(EXERCISE DETAILS): All of the listing should be transcribed exactly.

(SOURCE DATA):

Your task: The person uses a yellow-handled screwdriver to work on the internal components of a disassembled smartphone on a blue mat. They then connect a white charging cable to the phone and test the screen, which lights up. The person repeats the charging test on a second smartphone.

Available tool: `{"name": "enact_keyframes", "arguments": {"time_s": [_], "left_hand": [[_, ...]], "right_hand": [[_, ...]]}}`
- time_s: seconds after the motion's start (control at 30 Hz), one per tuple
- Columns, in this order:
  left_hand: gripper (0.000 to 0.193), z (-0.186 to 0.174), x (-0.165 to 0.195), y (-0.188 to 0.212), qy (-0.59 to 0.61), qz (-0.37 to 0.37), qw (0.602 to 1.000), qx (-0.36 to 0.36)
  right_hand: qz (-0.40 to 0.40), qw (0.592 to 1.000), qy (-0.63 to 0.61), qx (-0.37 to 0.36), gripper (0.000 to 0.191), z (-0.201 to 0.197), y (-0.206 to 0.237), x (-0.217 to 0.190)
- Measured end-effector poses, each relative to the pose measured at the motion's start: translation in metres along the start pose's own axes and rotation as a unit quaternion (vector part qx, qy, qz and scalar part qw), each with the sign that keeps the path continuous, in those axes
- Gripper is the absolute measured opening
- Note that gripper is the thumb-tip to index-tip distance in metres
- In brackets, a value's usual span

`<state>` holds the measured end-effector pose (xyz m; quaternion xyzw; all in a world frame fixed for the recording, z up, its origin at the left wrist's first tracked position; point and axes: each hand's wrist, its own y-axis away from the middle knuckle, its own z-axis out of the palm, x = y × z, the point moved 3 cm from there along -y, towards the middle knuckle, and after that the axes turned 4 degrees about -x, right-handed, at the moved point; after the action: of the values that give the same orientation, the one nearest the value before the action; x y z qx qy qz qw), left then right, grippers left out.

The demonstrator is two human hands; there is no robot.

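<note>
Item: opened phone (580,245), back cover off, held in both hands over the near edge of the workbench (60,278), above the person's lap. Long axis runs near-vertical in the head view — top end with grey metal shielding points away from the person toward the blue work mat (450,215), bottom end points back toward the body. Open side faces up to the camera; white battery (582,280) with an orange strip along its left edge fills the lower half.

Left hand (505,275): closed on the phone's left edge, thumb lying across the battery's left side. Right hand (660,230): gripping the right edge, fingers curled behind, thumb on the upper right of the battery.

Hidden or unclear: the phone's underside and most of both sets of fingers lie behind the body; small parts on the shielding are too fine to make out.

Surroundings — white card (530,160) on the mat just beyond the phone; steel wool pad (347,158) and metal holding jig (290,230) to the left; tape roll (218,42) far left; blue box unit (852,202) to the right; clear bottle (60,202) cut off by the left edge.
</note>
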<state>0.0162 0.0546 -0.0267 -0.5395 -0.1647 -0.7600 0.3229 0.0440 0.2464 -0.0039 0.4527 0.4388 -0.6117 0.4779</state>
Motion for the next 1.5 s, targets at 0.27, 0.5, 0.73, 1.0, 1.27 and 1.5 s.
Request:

(TASK RESULT):
Your task: The person uses a yellow-handled screwdriver to work on the internal components of a disassembled smartphone on a blue mat. They then connect a white charging cable to the phone and test the screen, which lights up. The person repeats the charging test on a second smartphone.

Available tool: `{"name": "enact_keyframes", "arguments": {"time_s": [_], "left_hand": [[_, ...]], "right_hand": [[_, ...]]}}`
- time_s: seconds after the motion's start (control at 30 Hz), one per tuple
- Columns, in this order:
  left_hand: gripper (0.000 to 0.193), z (-0.186 to 0.174), x (-0.165 to 0.195), y (-0.188 to 0.212), qy (-0.59 to 0.61), qz (-0.37 to 0.37), qw (0.602 to 1.000), qx (-0.36 to 0.36)
  right_hand: qz (-0.40 to 0.40), qw (0.592 to 1.000), qy (-0.63 to 0.61), qx (-0.37 to 0.36), gripper (0.000 to 0.191), z (-0.201 to 0.197), y (-0.206 to 0.237), x (-0.217 to 0.190)
- Measured end-effector poses, each relative to the pose measured at the motion's start: translation in metres along the start pose's own axes and rotation as a unit quaternion (vector part qx, qy, qz and scalar part qw), each with the sign that keeps the path continuous, in those axes
- Gripper is the absolute measured opening
- Note that gripper is the thumb-tip to index-tip distance in metres
- In brackets, a value's usual span

`<state>` holds the measured end-effector pose (xyz m; quaternion xyzw; all in a world frame fixed for the recording, z up, its origin at the left wrist's first tracked position; point and axes: each hand's wrist, its own y-axis away from the middle knuckle, its own z-axis out of the palm, x = y × z, the point moved 3 cm from there along -y, towards the middle knuckle, and after that the axes turned 4 degrees about -x, right-handed, at the moved point; after the action: of the values that give the same orientation, the one nearest the value before the action; x y z qx qy qz qw), left then right, grippers left out.

The demonstrator is two human hands; there is no robot.

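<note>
Item: opened phone (580,245), back cover off, held in both hands over the near edge of the workbench (60,278), above the person's lap. Long axis runs near-vertical in the head view — top end with grey metal shielding points away from the person toward the blue work mat (450,215), bottom end points back toward the body. Open side faces up to the camera; white battery (582,280) with an orange strip along its left edge fills the lower half.

Left hand (505,275): closed on the phone's left edge, thumb lying across the battery's left side. Right hand (660,230): gripping the right edge, fingers curled behind, thumb on the upper right of the battery.

Hidden or unclear: the phone's underside and most of both sets of fingers lie behind the body; small parts on the shielding are too fine to make out.

Surroundings — white card (530,160) on the mat just beyond the phone; steel wool pad (347,158) and metal holding jig (290,230) to the left; tape roll (218,42) far left; blue box unit (852,202) to the right; clear bottle (60,202) cut off by the left edge.
</note>
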<state>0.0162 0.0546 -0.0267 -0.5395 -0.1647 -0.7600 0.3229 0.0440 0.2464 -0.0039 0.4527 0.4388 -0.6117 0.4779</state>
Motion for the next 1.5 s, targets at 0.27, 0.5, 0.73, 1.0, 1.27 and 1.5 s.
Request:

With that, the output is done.